### The task:
Each entry that follows is to be copied exactly, minus any pictures.

### Extracted information:

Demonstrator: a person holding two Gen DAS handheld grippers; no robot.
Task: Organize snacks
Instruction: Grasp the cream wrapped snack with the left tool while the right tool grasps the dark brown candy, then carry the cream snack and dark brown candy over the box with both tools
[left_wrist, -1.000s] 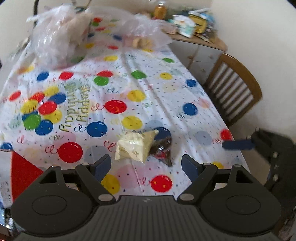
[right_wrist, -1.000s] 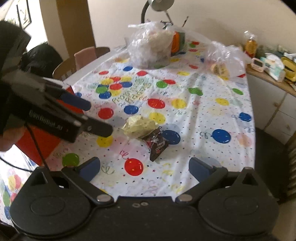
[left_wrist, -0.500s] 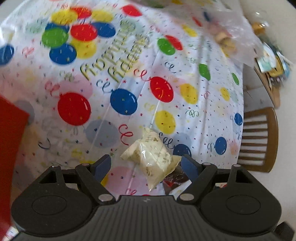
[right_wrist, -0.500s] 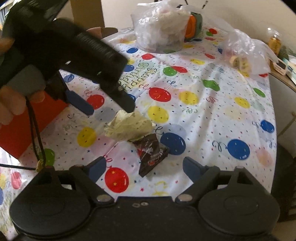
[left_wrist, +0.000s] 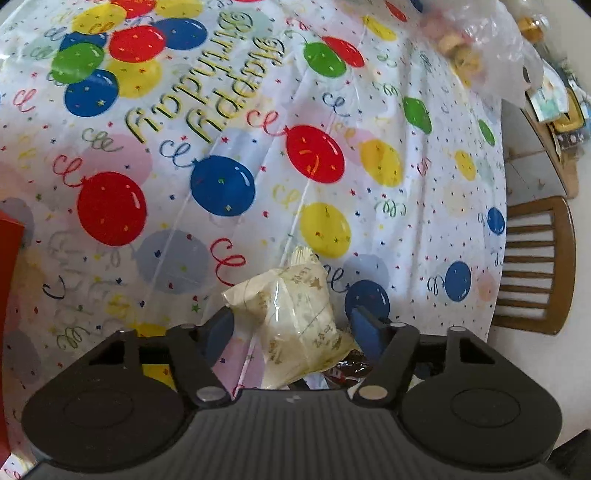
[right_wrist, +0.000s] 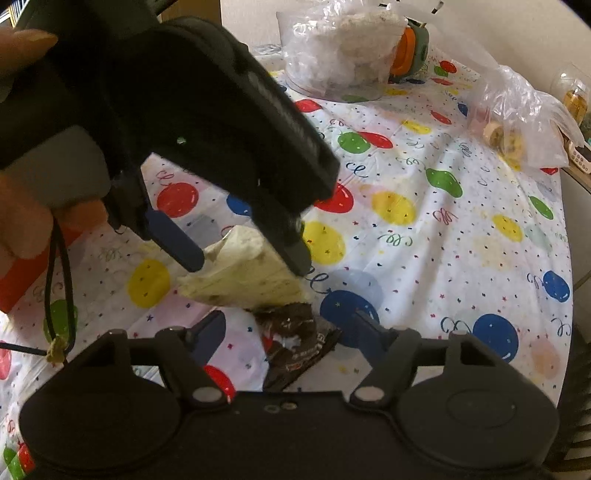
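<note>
A cream-yellow snack packet (left_wrist: 291, 317) lies on the balloon-print tablecloth (left_wrist: 424, 206), and a dark brown snack packet (right_wrist: 295, 339) lies against it. My left gripper (left_wrist: 291, 325) points steeply down over the cream packet (right_wrist: 240, 273). Its jaws are closing, with the packet between the blue fingertips (left_wrist: 221, 325) and a gap still showing on the right side. My right gripper (right_wrist: 288, 332) hangs low over the dark packet, which sits between its closing jaws without being touched. In the right wrist view my left gripper (right_wrist: 247, 264) straddles the cream packet, held in a person's hand (right_wrist: 22, 229).
A red box (left_wrist: 7, 258) sits at the table's left edge. Two clear plastic bags (right_wrist: 340, 55) with food stand at the far end, one with biscuits (right_wrist: 517, 125). A wooden chair (left_wrist: 535, 266) and a cluttered sideboard (left_wrist: 554, 129) stand beside the table on the right.
Both grippers have come down and closer to the two packets, and their jaws have narrowed. The left gripper has rolled and now has the cream packet between its fingers.
</note>
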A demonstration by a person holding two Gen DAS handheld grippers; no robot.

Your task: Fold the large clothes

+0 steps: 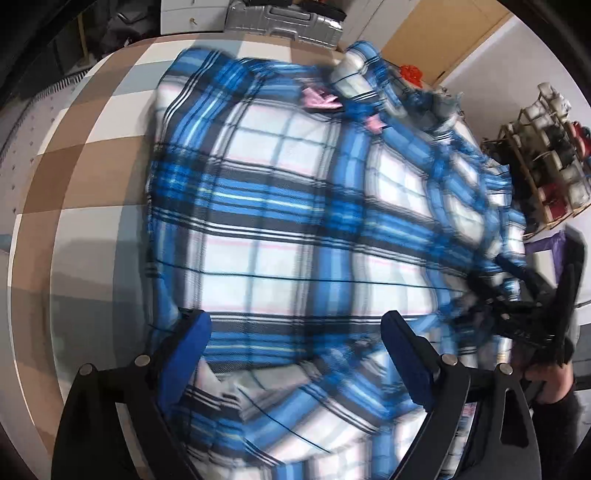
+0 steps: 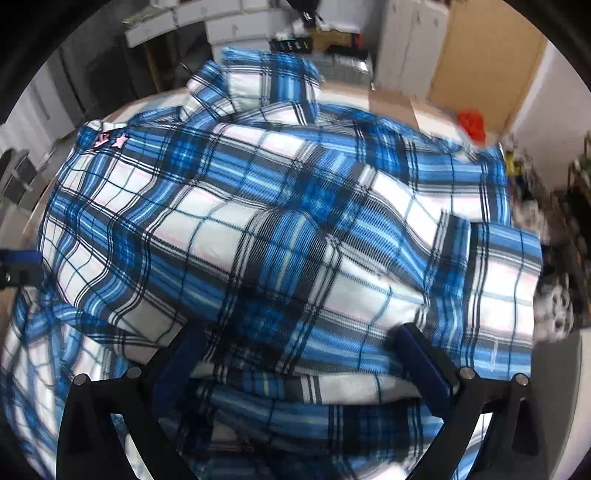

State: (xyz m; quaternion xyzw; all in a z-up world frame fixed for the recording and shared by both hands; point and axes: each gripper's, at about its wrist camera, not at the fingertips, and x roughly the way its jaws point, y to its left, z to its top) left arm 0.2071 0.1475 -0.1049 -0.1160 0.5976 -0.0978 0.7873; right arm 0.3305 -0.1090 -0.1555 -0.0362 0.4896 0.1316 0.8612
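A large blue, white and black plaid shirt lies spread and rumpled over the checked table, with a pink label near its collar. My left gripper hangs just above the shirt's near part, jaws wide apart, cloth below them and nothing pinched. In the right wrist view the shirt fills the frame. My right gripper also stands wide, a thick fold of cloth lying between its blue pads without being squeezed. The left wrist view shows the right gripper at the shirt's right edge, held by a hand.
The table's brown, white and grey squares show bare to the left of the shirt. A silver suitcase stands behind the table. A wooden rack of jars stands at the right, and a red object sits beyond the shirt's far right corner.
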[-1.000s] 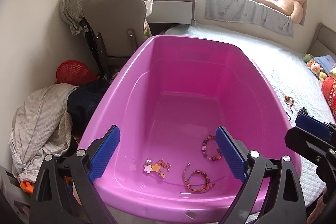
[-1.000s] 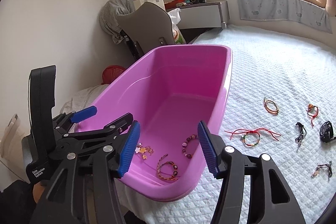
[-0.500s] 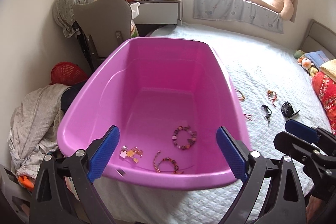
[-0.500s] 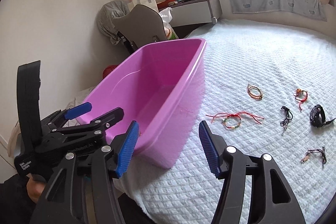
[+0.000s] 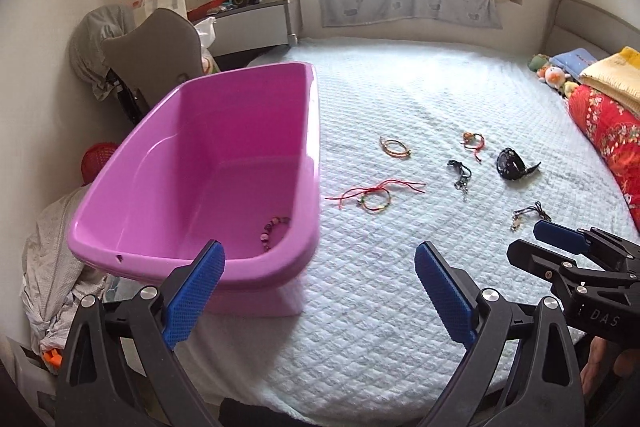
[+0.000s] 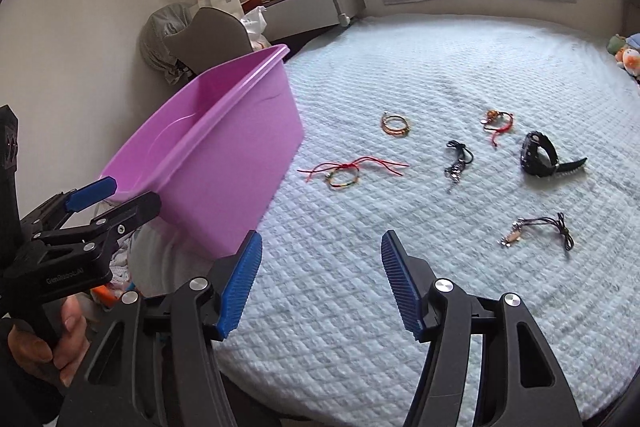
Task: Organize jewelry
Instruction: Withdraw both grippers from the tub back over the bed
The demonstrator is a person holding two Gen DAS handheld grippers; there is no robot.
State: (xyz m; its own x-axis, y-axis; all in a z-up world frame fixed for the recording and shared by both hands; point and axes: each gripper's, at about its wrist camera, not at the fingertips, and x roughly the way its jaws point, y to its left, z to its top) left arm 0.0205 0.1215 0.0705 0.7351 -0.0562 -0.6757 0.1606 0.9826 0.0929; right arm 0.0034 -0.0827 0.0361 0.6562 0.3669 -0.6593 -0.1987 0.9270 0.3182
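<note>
With both the left gripper (image 5: 316, 291) and right gripper (image 6: 320, 283) wide and empty, we approach the red-string bracelet (image 6: 344, 171) near the bed's (image 6: 400, 347) left edge squarely, closing on its loop.

Pink tub (image 5: 208, 163) left of the left fingers (image 5: 192, 293), upright on the bed edge, a beaded bracelet (image 5: 272, 231) inside. Ahead of the right fingers (image 6: 400, 287), flat on the quilt and well apart: red-string bracelet (image 6: 344, 173), gold bangles (image 6: 394, 125), red charm bracelet (image 6: 498, 121), black watch (image 6: 540, 157), two dark corded pieces (image 6: 458, 163), possibly necklaces.
</note>
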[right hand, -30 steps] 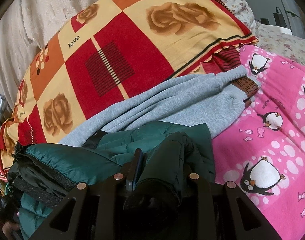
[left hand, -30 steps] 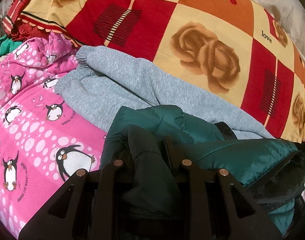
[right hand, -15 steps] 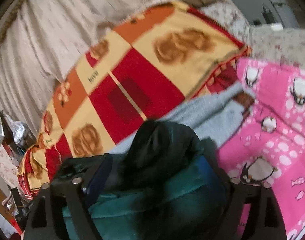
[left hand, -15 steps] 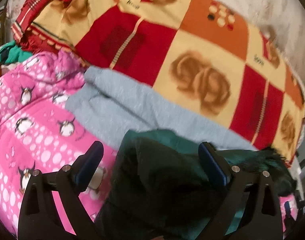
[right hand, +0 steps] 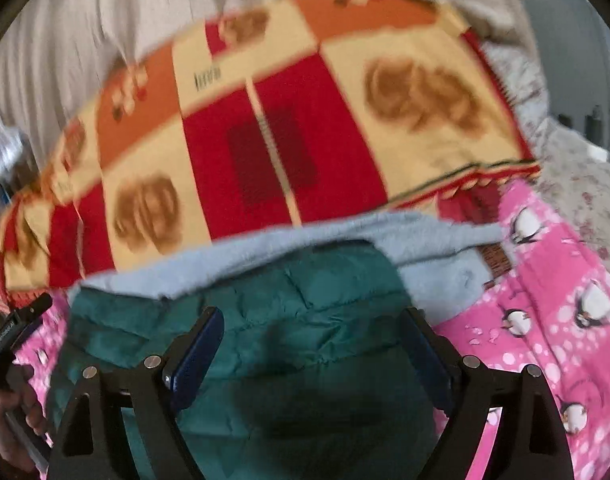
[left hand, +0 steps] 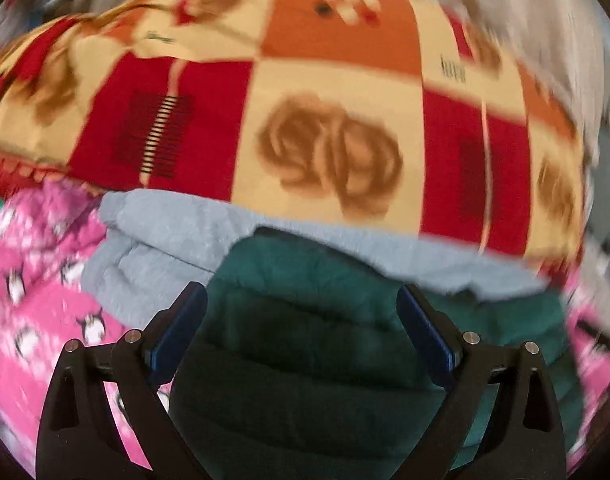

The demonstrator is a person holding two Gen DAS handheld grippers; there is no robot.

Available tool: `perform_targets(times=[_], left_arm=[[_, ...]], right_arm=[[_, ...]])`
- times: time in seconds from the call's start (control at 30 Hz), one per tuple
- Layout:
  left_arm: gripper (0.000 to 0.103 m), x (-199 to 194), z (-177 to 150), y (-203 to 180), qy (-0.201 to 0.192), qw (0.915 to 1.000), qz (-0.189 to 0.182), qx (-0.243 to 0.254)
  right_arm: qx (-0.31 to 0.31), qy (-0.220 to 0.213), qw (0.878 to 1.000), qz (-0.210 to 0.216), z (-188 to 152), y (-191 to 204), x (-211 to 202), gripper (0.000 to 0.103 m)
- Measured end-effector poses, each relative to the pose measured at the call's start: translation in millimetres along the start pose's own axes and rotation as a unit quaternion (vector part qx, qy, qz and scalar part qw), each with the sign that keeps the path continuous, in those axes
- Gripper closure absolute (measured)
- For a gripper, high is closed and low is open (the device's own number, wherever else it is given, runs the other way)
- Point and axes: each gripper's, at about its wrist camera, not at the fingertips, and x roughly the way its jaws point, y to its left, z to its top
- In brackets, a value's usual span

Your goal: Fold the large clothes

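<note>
The left gripper (left hand: 301,334) stood wide open, its 2 blue-padded fingers (left hand: 179,330) splayed to either side of the green puffer jacket (left hand: 313,320) and holding nothing. The right gripper (right hand: 311,348) was spread just as wide above the same garment, also empty. Both pointed toward 12 o'clock along the jacket. With each gripper parted over the bundle and neither pinching cloth, the jacket seemed to have been set down, so this looked like a release at the end of a fold, not a grasp.

The jacket lay directly under the grippers as a compact quilted mound, teal with stitched channels, darker and shadowed at its near end. Whether a sleeve was tucked beneath could not be told. It rested partly on the pink penguin-print bedcover (left hand: 37,312), which showed at 9 o'clock in the left view and at 3 o'clock in the right.

Just beyond, at 12 o'clock, the jacket's far edge overlapped a grey fleece garment (left hand: 165,236) lying crosswise. Behind that rose a large checked blanket (left hand: 329,120) in red, cream and orange with brown roses, blurred by motion. At 8 o'clock in the right view a hand (right hand: 17,420) held the other handle.
</note>
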Motion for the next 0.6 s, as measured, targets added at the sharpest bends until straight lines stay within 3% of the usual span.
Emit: perform_targets(times=[0.07, 0.2, 0.43, 0.6], left_arm=[[0.007, 19, -6, 1, 0.033, 0.9990, 0.030, 0.005], [0.007, 51, -22, 8, 0.097, 0.9948, 0.032, -0.004], [0.005, 65, -35, 6, 0.109, 0.9926, 0.054, -0.006], [0.005, 60, -39, 9, 0.110, 0.9924, 0.050, -0.023]], right_arm=[[0.001, 0.021, 1.000, 0.005, 5, 1, 21, 0.016], [0.001, 0.063, 0.998, -0.007, 5, -4, 66, 0.016], [-0.020, 0.102, 0.995, -0.011, 4, -5, 113, 0.005], [-0.027, 0.113, 0.993, 0.000, 3, -6, 119, 0.000]])
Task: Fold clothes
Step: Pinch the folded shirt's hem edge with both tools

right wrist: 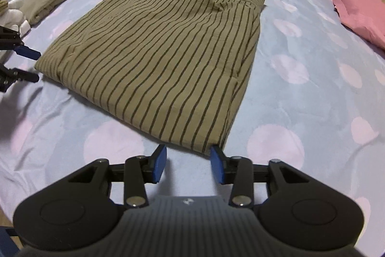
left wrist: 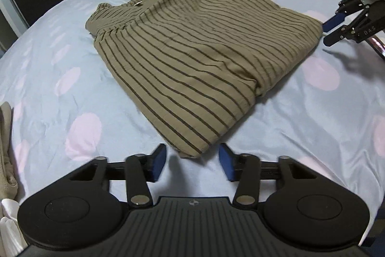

### Task solution:
Demonstrator: a person holding two Gen DAS handheld grippers; no robot.
Task: Organize snacks
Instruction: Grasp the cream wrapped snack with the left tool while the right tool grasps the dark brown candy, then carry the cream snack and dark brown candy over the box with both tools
[left_wrist, -1.000s] 
[right_wrist, -1.000s] 
[left_wrist, -0.500s] 
[right_wrist, -0.500s] 
[left_wrist, +0.000s] 
[right_wrist, +0.000s] 
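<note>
A cream-yellow snack packet (left_wrist: 291, 317) lies on the balloon-print tablecloth (left_wrist: 424, 206), and a dark brown snack packet (right_wrist: 295, 339) lies against it. My left gripper (left_wrist: 291, 325) points steeply down over the cream packet (right_wrist: 240, 273). Its jaws are closing, with the packet between the blue fingertips (left_wrist: 221, 325) and a gap still showing on the right side. My right gripper (right_wrist: 288, 332) hangs low over the dark packet, which sits between its closing jaws without being touched. In the right wrist view my left gripper (right_wrist: 247, 264) straddles the cream packet, held in a person's hand (right_wrist: 22, 229).
A red box (left_wrist: 7, 258) sits at the table's left edge. Two clear plastic bags (right_wrist: 340, 55) with food stand at the far end, one with biscuits (right_wrist: 517, 125). A wooden chair (left_wrist: 535, 266) and a cluttered sideboard (left_wrist: 554, 129) stand beside the table on the right.
Both grippers have come down and closer to the two packets, and their jaws have narrowed. The left gripper has rolled and now has the cream packet between its fingers.
</note>
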A demonstration by a person holding two Gen DAS handheld grippers; no robot.

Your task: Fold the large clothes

+0 steps: 
+0 steps: 

State: (xyz m; quaternion xyzw; all in a z-up world frame fixed for the recording and shared by both hands; point and axes: each gripper's, at about its wrist camera, not at the fingertips, and x roughly the way its jaws point, y to its left, z to its top) left arm 0.2071 0.1475 -0.1049 -0.1160 0.5976 -0.0978 0.7873; right arm 0.3305 -0.1090 -0.1555 -0.0362 0.4896 0.1316 0.8612
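A large blue, white and black plaid shirt lies spread and rumpled over the checked table, with a pink label near its collar. My left gripper hangs just above the shirt's near part, jaws wide apart, cloth below them and nothing pinched. In the right wrist view the shirt fills the frame. My right gripper also stands wide, a thick fold of cloth lying between its blue pads without being squeezed. The left wrist view shows the right gripper at the shirt's right edge, held by a hand.
The table's brown, white and grey squares show bare to the left of the shirt. A silver suitcase stands behind the table. A wooden rack of jars stands at the right, and a red object sits beyond the shirt's far right corner.
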[-1.000s] 
[-1.000s] 
[-0.500s] 
[-0.500s] 
[+0.000s] 
[+0.000s] 
Task: Organize jewelry
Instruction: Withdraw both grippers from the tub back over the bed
The demonstrator is a person holding two Gen DAS handheld grippers; there is no robot.
State: (xyz m; its own x-axis, y-axis; all in a z-up world frame fixed for the recording and shared by both hands; point and axes: each gripper's, at about its wrist camera, not at the fingertips, and x roughly the way its jaws point, y to its left, z to its top) left arm 0.0205 0.1215 0.0705 0.7351 -0.0562 -0.6757 0.1606 0.9826 0.0929; right arm 0.0034 -0.0827 0.0361 0.6562 0.3669 -0.6593 -0.1987 0.9270 0.3182
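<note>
With both the left gripper (image 5: 316, 291) and right gripper (image 6: 320, 283) wide and empty, we approach the red-string bracelet (image 6: 344, 171) near the bed's (image 6: 400, 347) left edge squarely, closing on its loop.

Pink tub (image 5: 208, 163) left of the left fingers (image 5: 192, 293), upright on the bed edge, a beaded bracelet (image 5: 272, 231) inside. Ahead of the right fingers (image 6: 400, 287), flat on the quilt and well apart: red-string bracelet (image 6: 344, 173), gold bangles (image 6: 394, 125), red charm bracelet (image 6: 498, 121), black watch (image 6: 540, 157), two dark corded pieces (image 6: 458, 163), possibly necklaces.
</note>
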[right hand, -30 steps] 
[left hand, -30 steps] 
[right hand, -15 steps] 
[left hand, -15 steps] 
[right hand, +0 steps] 
[left hand, +0 steps] 

The demonstrator is a person holding two Gen DAS handheld grippers; there is no robot.

Available tool: `perform_targets(times=[_], left_arm=[[_, ...]], right_arm=[[_, ...]])`
- times: time in seconds from the call's start (control at 30 Hz), one per tuple
- Layout:
  left_arm: gripper (0.000 to 0.103 m), x (-199 to 194), z (-177 to 150), y (-203 to 180), qy (-0.201 to 0.192), qw (0.915 to 1.000), qz (-0.189 to 0.182), qx (-0.243 to 0.254)
  right_arm: qx (-0.31 to 0.31), qy (-0.220 to 0.213), qw (0.878 to 1.000), qz (-0.210 to 0.216), z (-188 to 152), y (-191 to 204), x (-211 to 202), gripper (0.000 to 0.103 m)
- Measured end-effector poses, each relative to the pose measured at the call's start: translation in millimetres along the start pose's own axes and rotation as a unit quaternion (vector part qx, qy, qz and scalar part qw), each with the sign that keeps the path continuous, in those axes
- Gripper closure absolute (measured)
- For a gripper, high is closed and low is open (the device's own number, wherever else it is given, runs the other way)
- Point and axes: each gripper's, at about its wrist camera, not at the fingertips, and x roughly the way its jaws point, y to its left, z to its top
- In brackets, a value's usual span

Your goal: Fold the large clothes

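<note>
The left gripper (left hand: 301,334) stood wide open, its 2 blue-padded fingers (left hand: 179,330) splayed to either side of the green puffer jacket (left hand: 313,320) and holding nothing. The right gripper (right hand: 311,348) was spread just as wide above the same garment, also empty. Both pointed toward 12 o'clock along the jacket. With each gripper parted over the bundle and neither pinching cloth, the jacket seemed to have been set down, so this looked like a release at the end of a fold, not a grasp.

The jacket lay directly under the grippers as a compact quilted mound, teal with stitched channels, darker and shadowed at its near end. Whether a sleeve was tucked beneath could not be told. It rested partly on the pink penguin-print bedcover (left hand: 37,312), which showed at 9 o'clock in the left view and at 3 o'clock in the right.

Just beyond, at 12 o'clock, the jacket's far edge overlapped a grey fleece garment (left hand: 165,236) lying crosswise. Behind that rose a large checked blanket (left hand: 329,120) in red, cream and orange with brown roses, blurred by motion. At 8 o'clock in the right view a hand (right hand: 17,420) held the other handle.
</note>
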Motion for the next 0.6 s, as measured, targets added at the sharpest bends until straight lines stay within 3% of the usual span.
Emit: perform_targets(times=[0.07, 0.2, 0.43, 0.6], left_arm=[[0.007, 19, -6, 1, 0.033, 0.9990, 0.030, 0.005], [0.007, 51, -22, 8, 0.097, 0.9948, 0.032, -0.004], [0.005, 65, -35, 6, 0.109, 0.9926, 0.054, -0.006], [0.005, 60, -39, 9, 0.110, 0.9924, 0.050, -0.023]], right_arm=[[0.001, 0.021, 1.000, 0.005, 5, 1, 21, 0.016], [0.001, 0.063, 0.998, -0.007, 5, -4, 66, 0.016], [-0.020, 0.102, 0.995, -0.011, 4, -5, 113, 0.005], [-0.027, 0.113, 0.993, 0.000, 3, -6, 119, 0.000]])
Task: Fold clothes
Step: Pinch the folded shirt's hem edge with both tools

right wrist: 
left wrist: 

Nothing more is needed to complete the output.